Но была тут и другая сторона, если верить той же самой Антонине. А верить ей, наверное, можно, потому что женщины – народ непредсказуемый, своеобразный, но и упорный в своих заблуждениях. Если ей втемяшилось, что Антон невиновен и его надо спасать, то она на этом уже зациклилась. Это надолго. А что послужило поводом? Глаза Антона, женское чутье? Она ведь поверила в его невиновность еще тогда, на переезде. А потом слова участкового прозвучали в унисон. Можно теперь считать, что Антонина союзник? Наверное, можно. А ее папаша? Папаша ведь стал его лечить? Стал. Кстати, а кто его сюда приволок?
Глава 7
Вечер в деревенском доме – это не то что вечер в городской квартире. И не важно, что Лесопильный был не просто поселком, а почти маленьким городком, в котором преобладали двухэтажные кирпичные дома. Все равно тут господствовал старый сельский дух, особенно на окраинах. На такой вот окраине и стоял дом местного фельдшера, заодно и фельдшерский пункт. Скорее даже наоборот, фельдшер с дочерью жили в трех задних комнатах пункта. Дом был большой, сложной постройки, и в нем когда-то, еще в советские времена, располагалась контора ныне совсем умершего лесопильного хозяйства.

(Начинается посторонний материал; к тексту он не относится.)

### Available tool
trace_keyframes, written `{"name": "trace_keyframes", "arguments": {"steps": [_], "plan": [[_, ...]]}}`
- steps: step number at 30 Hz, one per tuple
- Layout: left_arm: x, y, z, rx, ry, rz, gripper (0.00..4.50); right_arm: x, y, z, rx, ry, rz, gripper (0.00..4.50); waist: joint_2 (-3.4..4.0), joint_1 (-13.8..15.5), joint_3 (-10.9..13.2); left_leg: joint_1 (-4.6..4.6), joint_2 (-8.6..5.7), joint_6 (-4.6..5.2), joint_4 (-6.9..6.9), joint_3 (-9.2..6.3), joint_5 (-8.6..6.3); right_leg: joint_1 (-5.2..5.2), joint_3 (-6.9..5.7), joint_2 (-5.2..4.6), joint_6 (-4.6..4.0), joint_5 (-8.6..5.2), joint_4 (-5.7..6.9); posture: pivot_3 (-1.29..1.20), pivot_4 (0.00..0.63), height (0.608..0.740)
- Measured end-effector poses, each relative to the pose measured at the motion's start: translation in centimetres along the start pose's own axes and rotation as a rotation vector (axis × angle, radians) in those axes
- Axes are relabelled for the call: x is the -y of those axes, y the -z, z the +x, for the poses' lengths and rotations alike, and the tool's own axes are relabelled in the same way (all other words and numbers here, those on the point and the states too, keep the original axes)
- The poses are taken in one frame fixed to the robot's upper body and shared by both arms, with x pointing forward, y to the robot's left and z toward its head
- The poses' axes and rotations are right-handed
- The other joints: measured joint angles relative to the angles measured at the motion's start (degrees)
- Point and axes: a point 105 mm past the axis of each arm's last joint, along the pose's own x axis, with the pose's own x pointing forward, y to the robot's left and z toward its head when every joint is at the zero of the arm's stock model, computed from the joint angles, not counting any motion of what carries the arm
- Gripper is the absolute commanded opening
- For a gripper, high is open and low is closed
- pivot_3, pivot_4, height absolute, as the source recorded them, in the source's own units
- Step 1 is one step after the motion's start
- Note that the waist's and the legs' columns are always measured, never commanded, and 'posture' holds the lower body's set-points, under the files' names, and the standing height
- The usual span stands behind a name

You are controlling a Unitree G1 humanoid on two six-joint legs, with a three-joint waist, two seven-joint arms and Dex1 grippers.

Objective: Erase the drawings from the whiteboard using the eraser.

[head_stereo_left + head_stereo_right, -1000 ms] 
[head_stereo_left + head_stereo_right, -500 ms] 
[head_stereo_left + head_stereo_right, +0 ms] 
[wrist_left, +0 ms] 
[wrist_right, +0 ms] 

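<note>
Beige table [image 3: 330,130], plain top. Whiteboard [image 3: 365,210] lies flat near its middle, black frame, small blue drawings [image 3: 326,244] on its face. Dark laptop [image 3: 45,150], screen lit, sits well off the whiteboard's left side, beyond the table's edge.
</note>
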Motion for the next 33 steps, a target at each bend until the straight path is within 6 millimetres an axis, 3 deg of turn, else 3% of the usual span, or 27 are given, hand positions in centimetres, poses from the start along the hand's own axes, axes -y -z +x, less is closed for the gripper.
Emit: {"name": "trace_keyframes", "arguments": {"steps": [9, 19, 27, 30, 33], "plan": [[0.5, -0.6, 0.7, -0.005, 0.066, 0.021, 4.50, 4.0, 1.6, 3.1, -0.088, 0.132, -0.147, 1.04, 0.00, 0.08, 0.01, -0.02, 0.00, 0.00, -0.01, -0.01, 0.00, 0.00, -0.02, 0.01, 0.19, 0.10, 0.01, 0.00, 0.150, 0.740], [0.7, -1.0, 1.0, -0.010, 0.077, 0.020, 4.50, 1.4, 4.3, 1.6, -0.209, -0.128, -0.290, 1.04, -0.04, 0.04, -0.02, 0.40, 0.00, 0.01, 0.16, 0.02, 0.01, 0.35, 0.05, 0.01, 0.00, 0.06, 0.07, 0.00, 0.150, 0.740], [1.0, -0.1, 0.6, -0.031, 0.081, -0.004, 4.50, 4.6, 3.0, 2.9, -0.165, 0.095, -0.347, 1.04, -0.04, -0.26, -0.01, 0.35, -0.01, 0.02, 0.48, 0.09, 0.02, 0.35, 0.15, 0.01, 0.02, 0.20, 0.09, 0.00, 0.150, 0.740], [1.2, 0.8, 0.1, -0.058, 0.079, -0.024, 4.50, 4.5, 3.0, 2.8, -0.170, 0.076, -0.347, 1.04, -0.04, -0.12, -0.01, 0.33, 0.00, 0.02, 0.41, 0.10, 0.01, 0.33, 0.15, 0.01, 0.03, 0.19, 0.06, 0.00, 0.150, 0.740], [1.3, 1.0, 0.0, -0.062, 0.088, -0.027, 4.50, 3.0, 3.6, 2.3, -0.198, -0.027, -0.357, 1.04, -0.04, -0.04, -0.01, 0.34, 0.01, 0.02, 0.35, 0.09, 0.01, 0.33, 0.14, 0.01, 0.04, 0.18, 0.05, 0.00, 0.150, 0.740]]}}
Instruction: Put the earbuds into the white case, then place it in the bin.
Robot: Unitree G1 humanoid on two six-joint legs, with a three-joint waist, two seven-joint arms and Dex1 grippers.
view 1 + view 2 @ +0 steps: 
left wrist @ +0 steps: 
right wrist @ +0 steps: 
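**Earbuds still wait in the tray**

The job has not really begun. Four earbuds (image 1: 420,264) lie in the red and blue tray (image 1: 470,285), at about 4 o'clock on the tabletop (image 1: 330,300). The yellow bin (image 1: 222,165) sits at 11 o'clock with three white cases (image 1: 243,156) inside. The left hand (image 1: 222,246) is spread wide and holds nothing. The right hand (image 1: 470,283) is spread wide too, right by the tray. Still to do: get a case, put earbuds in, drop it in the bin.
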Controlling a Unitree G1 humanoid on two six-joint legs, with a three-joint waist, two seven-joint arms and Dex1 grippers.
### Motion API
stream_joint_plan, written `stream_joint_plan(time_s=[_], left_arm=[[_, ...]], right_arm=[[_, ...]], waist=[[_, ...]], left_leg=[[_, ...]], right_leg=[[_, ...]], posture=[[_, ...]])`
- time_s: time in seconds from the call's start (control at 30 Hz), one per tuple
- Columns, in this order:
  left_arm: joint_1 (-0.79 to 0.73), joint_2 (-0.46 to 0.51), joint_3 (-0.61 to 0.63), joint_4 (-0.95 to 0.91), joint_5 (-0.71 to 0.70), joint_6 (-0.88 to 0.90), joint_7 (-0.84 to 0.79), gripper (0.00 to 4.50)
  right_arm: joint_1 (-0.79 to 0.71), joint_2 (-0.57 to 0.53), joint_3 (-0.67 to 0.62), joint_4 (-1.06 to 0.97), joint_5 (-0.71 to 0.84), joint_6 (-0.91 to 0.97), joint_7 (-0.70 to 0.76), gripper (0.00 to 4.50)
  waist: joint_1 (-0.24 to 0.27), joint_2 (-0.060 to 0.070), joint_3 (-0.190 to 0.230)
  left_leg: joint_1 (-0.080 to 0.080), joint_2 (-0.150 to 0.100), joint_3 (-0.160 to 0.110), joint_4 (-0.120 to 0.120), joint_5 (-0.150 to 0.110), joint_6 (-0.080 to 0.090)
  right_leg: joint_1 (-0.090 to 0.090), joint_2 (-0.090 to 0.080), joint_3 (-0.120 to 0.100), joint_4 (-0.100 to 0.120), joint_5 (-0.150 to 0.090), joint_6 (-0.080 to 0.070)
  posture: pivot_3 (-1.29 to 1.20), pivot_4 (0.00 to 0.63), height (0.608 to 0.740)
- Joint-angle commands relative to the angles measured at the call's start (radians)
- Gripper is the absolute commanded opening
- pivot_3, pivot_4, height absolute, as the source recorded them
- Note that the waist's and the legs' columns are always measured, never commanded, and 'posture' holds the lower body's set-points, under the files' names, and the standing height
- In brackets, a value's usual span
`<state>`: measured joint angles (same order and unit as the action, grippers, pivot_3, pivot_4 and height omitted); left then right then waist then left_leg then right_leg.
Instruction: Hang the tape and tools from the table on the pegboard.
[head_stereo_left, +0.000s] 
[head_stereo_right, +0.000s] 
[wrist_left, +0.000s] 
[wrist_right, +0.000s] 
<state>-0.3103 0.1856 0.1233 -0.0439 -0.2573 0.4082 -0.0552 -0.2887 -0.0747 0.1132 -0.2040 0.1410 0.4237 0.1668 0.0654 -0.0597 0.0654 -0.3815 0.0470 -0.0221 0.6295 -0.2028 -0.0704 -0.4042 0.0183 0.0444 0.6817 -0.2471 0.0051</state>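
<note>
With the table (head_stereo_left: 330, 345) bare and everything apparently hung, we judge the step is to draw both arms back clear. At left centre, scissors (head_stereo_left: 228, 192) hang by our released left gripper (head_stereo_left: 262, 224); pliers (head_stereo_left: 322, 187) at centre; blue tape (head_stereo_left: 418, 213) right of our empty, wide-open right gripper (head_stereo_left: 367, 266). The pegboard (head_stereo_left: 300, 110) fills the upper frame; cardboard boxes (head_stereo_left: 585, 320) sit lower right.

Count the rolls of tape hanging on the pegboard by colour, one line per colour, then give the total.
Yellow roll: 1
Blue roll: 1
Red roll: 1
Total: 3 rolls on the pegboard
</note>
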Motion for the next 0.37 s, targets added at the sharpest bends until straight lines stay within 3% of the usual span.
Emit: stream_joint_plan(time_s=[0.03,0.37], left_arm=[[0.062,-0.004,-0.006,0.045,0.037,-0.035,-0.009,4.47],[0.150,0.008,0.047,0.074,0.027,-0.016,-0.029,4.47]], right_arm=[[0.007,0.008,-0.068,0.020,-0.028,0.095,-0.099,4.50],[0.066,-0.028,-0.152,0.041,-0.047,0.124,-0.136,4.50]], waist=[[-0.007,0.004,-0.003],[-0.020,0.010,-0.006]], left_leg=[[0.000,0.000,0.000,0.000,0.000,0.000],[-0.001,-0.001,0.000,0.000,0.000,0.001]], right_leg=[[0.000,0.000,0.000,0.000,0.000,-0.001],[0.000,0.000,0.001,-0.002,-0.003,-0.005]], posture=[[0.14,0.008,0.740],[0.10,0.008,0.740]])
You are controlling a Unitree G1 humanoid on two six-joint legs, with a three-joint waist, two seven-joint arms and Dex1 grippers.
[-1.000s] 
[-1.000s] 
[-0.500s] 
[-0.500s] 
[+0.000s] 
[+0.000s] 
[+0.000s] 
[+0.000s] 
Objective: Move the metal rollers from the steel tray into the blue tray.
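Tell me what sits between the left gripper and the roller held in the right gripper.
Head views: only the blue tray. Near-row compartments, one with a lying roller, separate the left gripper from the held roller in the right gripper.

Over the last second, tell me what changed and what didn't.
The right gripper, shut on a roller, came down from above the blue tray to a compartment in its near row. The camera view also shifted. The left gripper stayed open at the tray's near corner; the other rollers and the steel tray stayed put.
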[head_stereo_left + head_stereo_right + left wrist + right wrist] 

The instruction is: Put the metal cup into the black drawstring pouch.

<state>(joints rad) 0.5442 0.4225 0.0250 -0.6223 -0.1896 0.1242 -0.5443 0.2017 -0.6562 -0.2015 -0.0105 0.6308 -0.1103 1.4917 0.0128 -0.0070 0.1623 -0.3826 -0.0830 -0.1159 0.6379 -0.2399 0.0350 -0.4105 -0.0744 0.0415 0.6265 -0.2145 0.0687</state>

Антон сидел в темной комнате на стуле возле настежь открытого окна и слушал. Это была вечерняя деревенская тишина, какой она бывает только в преддверии сумерек. Остро пахло травами, лесом и домашними подворьями. Если откровенно, то попросту коровьим навозом. Но это в городе навоз пахнет навозом, а в деревне он воспринимается совсем по-другому. Это запах дома в очень широком смысле слова, запах надежности, стабильности. Он ассоциируется с парным молоком, которое скоро будет, потому что коровы возвращались с пастбищ, с травой, огородом, для которого навоз будет удобрением, с теленком, который стал радостью для всей семьи, родившись этой зимой. А еще, наверное, с горячими пирожками, которые жарились в печи, и со свежесбитым маслом.
Антон вдыхал тишину и внутри весь пропитывался покоем. Где-то послышался девичий смех. Это тоже признак, это тоже вековая привычка и отличительная черта деревни. Вечерами молодежь выходила гулять: шли в клуб, если он был, в клубе – танцы, если бывают, или кино, если привезут. Но что наверняка, так это то, что и в этом поселке, как и в любой русской деревне, есть свой традиционный, десятилетиями сложившийся маршрут гулянья. Чаще всего это «шоссейка» – единственная асфальтированная улица в деревне, по которой можно пройтись в новых босоножках. Девчонки – стайками или парочками-тройками, парни – гурьбой, деловито бася еще срывающимися голосами.
Вот гармони уже не услышишь, потому что пришло время не просто магнитофонов, а плееров на поясах и наушников в ушах. Не вьется, не манит простая песня и гармошка, перестал быть первым парнем на деревне гармонист, как прошло время, когда первым парнем был тот, у кого появился новенький «Чезет» или «Ява». На худой конец отечественный «Иж-Юпитер». И носились девчонки вечерами, сидя на заднем сиденье, придерживая подол платья.
– Антон, – позвала Антонина, заглянув в комнату, – иди руки мой. Ужинать будем. – Она посмотрела на него долгим взглядом, усмехнулась и исчезла. Наверное, поняла состояние молодого человека по его затуманенному грустью лицу.
Но Антон уже стряхнул с себя все, навеянное вечерней тишиной. Женщина вернула его к суровой реальности и, наверное, сделала это вовремя, так как за второй дверью снова послышались голоса. Значит, к Сергею Викентьевичу пришел очередной пациент. Но Антон все еще опасался, что может прийти и участковый, что старый фельдшер проболтается или умышленно расскажет о нем. А он пока не принял конкретного решения, не был готов покинуть этот дом. Ему о многом надо поговорить с хозяевами, получить кое-какую информацию, понять, на чью поддержку реально можно рассчитывать.